At any given temperature, materials that have a higher specific heat capacity will contain more energy than materials at the same temperature with a lower specific heat capacity. Similarly, the higher the heat capacity of a material, the more energy it takes to bring it to a certain temperature.
Most recipies call for cooking foods at specific temperatures. For most food, the temperature it's raised to is the main thing that determines it's final structure and texture. The following temperatures are from the book.
- 0°C - The freezing point of water or the melting point of ice.
- 52°C - Medium rare steak and the temperature at which most bacteria begin to die. Though it can take 2+ hours to safely sterilize food at this temperature.

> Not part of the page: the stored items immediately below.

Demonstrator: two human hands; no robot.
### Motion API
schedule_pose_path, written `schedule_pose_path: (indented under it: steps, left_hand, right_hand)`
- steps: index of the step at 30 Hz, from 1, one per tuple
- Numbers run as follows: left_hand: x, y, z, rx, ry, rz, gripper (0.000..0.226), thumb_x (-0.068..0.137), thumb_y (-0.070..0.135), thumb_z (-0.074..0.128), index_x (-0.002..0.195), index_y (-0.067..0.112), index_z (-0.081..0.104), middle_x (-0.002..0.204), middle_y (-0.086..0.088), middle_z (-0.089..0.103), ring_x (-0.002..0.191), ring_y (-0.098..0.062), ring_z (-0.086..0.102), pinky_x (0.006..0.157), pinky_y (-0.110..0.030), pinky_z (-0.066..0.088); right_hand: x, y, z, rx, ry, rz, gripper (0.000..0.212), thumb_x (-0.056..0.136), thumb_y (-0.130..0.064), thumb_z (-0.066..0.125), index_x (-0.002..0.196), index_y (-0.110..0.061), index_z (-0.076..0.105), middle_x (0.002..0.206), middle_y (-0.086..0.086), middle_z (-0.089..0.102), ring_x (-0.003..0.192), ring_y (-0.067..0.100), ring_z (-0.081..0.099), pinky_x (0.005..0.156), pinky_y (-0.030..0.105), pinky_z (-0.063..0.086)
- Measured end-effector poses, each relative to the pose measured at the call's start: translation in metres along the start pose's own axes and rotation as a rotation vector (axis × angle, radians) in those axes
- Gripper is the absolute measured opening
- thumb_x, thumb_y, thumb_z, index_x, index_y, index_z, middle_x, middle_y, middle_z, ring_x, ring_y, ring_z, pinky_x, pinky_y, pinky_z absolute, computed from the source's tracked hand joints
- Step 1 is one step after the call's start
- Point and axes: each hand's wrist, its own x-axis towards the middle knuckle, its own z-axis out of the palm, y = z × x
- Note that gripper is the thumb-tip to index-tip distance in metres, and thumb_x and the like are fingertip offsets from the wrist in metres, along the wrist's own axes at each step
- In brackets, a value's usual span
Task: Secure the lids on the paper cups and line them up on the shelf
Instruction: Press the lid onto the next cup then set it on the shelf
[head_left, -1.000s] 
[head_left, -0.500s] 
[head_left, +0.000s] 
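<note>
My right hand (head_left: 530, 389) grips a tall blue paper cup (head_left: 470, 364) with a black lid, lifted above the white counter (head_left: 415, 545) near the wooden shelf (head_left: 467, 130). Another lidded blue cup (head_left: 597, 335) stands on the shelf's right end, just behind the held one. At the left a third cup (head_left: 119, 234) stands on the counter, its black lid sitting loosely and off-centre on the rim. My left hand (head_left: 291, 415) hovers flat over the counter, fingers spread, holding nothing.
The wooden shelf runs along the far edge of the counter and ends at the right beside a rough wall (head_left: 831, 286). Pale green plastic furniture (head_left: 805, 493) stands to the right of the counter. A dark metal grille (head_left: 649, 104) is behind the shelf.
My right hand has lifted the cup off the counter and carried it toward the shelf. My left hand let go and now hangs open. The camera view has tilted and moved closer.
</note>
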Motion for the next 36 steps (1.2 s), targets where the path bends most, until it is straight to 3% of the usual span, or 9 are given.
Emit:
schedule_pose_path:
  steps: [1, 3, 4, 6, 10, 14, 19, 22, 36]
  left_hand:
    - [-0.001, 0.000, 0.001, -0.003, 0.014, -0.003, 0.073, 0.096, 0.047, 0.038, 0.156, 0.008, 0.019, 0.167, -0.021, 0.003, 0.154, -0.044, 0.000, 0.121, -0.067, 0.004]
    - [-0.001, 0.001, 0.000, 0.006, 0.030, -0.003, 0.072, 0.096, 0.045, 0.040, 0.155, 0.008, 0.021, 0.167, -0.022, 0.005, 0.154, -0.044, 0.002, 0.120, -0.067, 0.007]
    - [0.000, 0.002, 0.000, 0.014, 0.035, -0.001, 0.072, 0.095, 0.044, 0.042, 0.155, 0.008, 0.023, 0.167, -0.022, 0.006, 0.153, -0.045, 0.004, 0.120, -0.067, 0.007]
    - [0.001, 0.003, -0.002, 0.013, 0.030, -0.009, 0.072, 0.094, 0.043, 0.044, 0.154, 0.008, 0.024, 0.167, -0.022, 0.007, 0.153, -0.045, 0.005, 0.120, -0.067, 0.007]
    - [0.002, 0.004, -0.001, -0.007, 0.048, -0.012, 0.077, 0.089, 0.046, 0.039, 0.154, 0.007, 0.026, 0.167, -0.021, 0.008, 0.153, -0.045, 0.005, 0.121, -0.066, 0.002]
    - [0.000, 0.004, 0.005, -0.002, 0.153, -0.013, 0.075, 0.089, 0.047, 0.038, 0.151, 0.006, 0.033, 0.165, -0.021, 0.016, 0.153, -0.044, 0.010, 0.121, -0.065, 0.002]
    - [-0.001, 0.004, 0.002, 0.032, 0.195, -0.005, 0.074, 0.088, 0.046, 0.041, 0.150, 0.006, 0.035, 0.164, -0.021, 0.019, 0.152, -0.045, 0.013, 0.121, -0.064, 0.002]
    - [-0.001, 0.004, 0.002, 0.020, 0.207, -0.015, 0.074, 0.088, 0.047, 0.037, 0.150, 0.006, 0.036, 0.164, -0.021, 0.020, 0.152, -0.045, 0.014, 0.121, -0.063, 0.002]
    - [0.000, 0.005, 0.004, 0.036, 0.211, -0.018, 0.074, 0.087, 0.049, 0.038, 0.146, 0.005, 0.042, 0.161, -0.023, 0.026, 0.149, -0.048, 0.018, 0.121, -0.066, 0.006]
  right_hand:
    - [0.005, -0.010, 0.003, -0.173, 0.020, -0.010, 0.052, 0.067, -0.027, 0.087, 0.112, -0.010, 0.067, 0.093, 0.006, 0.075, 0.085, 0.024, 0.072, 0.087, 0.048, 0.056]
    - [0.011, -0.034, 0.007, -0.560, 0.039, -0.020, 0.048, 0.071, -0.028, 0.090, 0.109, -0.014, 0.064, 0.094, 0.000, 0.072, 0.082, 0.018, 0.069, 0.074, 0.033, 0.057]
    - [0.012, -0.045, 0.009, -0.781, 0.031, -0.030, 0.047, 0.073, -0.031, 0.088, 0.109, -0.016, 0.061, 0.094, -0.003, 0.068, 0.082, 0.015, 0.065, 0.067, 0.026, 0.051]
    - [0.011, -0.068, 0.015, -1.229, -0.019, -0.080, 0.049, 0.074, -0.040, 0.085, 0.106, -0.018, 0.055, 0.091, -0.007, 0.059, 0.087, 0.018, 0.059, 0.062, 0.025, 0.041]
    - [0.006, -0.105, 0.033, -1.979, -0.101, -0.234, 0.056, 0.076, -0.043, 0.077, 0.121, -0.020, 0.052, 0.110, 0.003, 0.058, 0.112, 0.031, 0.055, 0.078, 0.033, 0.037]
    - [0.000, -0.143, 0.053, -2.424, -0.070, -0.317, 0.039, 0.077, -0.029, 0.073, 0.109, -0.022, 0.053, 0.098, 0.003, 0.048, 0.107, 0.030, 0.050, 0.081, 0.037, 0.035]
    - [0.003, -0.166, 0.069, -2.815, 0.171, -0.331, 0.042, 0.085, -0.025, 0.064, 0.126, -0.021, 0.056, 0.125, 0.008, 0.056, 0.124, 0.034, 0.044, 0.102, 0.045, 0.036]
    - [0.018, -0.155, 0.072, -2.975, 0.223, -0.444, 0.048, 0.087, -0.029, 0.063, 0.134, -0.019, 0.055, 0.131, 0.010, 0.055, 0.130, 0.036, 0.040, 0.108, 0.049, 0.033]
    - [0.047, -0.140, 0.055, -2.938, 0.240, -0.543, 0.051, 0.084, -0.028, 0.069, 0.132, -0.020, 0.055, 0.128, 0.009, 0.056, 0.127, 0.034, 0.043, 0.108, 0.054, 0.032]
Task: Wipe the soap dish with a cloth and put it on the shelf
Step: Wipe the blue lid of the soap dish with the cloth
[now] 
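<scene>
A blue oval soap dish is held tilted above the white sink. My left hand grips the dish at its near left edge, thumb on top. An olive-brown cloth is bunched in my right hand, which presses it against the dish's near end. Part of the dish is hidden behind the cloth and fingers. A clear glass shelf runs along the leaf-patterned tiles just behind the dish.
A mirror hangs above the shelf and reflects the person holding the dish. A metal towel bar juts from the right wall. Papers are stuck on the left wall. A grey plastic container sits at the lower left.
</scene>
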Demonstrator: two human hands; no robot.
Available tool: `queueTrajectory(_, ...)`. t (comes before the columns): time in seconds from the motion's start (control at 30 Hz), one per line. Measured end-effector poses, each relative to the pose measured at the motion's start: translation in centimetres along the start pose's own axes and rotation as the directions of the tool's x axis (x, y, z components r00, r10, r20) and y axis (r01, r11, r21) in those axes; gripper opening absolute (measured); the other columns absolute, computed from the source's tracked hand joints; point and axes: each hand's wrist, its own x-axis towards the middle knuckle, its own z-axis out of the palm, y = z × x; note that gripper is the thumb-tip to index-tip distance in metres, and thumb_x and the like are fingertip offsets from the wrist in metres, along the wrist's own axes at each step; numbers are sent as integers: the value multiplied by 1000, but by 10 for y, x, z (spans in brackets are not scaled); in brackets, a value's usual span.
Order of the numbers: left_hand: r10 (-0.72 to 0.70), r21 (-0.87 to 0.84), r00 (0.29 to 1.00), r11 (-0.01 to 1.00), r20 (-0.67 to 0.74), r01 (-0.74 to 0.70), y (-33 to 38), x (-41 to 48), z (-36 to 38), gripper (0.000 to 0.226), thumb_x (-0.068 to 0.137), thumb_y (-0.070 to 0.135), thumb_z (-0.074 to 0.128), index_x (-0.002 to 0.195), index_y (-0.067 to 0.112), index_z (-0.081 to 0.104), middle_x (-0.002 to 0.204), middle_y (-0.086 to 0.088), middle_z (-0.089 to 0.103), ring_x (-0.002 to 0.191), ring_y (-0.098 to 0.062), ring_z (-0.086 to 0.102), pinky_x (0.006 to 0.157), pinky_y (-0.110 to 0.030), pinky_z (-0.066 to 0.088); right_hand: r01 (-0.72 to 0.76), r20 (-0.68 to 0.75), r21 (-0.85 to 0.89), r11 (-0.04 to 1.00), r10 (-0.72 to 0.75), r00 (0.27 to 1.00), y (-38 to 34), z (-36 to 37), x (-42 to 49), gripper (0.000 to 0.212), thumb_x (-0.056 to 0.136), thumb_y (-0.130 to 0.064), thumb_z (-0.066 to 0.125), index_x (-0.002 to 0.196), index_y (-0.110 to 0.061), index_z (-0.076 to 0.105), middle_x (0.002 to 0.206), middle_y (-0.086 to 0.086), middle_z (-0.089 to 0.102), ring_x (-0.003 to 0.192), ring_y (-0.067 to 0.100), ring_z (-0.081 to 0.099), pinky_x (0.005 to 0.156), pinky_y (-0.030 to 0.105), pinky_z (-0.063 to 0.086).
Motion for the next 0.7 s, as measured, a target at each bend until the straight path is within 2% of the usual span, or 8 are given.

- 64°C - Medium-well steak. Egg yolks begin to harden, egg whites are opaque but still jelly-like. Fish proteins begin to tighten to the point that white albumin will be forced out, which gives fish like salmon an unappealing layer of congealed proteins. After 3 mins at this temperature, bacteria reduces to the poin that only 1 will remain for every million that were there (7 log reduction).
- 71°C to 82°C - Well-done steak. Egg proteins fully coagulate (temp to which most custard or egg-based batters are cooked to set them fully) - bacteria experience 7 log reduction within 1 second.
- 100°C - The boiling point of water (or the condensation point of steam).
- 153°C + - The temp at which the reactions that produce deep brown crusts on steaks or loaves of bread begin to occur at a very rapid pace. The hotter the temperature the faster this happens. As these ranges are well above the boiling point of water, the crusts will be crisp and dehydrated.
Conduction is the direct transfer of energy from one solid body to another (like when you burn your hand by touching a hot pan).
Vibrating molecules from one surface will strike the relatively still molecules on another surface, to transfer energy). This is the most efficient method of heat transfer. Some examples: Searing a steak, Crisping the bottom of a pizza, cooking scrambled eggs, making grill marks on a burger, sauteing onions.
Convection is transferring energy through the intermediary of a liquid or gas. This is moderately efficient, but depends on the way that the fluid or gas flows around the food. The motion of this movement is referred to as convection patterns. The faster air or water travels over a surface, the more energy it can transfer. Convection ovens have fans that are designed to keep the air moving around to promote faster, more even cooking. Some examples: Steaming asparagus stalks, boiling dumplings in stock, deep-frying onion rings, barbecuing a pork shoulder, baking the top of a pizza in an oven.
Radiation is transferring enery via electromagnetic waves, which is the heat you feel when you sit close to a fire or hold your hand above a hot pan without touching it. This type of energy gets weaker according to the 'inverse square law'. If you hold your hand 1 foot away from a fire, then move it 2 feet away, the heat is only one-quarter as hot, even though you are double the distance away. Some examples: roasting a pig on a spit next to hot coals, toasting garlic bread under a broiler, getting a tan from the sun, broiling marinated salmon.
Most of the time, all three methods of heat transfer are used to some extent. For example, when you grill a burger, it touches the grill grate and the heat is conducted to it. The underside of the burger is cooked via radiation from the coals, and when you put the lid on it, heat is transferred to it via convection.
Most of these types of heat transfer heat only onto the surface of foods. To cook through to the center, the outer layer must transfer its heat to the next layer and so on until the center gets cooked. Foods are almost always more well done than their center.
Microwaves are the only standard cooking method that can penetrate through the exterior of food when heating it.